Member of 10% owner group

Signatures
/s/ R. Ted Weschler 11/12/2014
** Signature of Reporting Person Date


Reminder: Report on a separate line for each class of securities beneficially owned directly or indirectly.
* If the form is filed by more than one reporting person, see Instruction 4(b)(v).

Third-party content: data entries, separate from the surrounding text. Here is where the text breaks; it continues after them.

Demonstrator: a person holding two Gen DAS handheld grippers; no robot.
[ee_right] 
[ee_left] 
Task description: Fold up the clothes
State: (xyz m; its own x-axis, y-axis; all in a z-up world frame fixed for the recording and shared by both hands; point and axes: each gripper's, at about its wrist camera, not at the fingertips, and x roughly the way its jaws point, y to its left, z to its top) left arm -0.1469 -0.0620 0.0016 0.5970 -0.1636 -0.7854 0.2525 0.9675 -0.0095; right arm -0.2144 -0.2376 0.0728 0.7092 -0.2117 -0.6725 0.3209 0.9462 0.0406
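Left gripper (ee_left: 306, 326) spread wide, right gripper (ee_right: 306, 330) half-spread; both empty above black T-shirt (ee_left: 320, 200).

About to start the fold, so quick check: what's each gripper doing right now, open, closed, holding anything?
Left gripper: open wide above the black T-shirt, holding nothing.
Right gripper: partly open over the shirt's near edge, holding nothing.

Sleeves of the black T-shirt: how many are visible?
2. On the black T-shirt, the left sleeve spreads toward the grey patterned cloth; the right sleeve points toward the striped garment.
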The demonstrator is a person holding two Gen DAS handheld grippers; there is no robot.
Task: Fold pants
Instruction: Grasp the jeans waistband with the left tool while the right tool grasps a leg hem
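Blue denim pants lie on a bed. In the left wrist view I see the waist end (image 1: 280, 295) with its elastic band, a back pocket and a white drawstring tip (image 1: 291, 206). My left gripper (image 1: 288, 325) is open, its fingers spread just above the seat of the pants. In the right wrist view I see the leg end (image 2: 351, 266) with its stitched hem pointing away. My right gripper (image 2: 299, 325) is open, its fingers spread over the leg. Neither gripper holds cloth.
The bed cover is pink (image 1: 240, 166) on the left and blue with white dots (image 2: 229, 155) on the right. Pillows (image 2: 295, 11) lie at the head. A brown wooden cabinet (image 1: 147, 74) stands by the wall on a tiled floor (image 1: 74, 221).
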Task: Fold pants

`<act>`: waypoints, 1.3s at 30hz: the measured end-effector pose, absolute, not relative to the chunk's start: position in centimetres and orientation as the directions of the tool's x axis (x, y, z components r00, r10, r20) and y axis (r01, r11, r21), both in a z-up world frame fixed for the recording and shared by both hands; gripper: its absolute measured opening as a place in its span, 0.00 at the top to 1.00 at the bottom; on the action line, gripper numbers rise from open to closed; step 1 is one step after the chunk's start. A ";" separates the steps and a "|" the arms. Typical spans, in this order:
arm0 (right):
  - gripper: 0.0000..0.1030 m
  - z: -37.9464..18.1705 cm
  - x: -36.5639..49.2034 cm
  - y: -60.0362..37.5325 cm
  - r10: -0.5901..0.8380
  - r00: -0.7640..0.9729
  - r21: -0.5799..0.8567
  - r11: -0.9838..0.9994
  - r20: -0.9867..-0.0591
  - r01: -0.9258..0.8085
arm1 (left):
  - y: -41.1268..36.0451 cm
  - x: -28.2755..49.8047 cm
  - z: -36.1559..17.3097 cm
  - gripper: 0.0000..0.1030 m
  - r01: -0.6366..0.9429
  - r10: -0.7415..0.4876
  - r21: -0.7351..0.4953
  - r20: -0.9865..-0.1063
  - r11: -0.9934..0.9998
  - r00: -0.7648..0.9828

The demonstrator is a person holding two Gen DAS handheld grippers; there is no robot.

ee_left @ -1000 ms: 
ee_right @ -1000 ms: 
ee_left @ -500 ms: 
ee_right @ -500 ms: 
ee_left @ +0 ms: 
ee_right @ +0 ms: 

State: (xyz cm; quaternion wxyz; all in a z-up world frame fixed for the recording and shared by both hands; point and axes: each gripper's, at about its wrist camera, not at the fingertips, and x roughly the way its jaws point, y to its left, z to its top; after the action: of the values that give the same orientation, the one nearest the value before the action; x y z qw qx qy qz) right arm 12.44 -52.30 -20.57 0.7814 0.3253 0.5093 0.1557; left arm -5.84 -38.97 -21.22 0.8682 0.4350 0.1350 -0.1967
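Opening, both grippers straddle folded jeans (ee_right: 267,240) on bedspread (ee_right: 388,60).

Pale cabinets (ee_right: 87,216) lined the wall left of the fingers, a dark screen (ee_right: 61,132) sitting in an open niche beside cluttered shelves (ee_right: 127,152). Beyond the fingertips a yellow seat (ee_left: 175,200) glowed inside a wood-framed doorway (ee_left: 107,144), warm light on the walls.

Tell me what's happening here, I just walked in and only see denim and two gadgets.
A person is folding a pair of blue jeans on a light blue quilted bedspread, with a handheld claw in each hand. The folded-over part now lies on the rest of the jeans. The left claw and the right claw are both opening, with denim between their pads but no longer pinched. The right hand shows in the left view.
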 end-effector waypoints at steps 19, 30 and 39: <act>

** Intentional misstatements or omissions of facts constitute Federal Criminal Violations. See 18 U.S.C. 1001 and 15 U.S.C. 78ff(a).
Note: File three copies of this Form, one of which must be manually signed. If space is insufficient, see Instruction 6 for procedure.
Persons who respond to the collection of information contained in this form are not required to respond unless the form displays a currently valid OMB control number.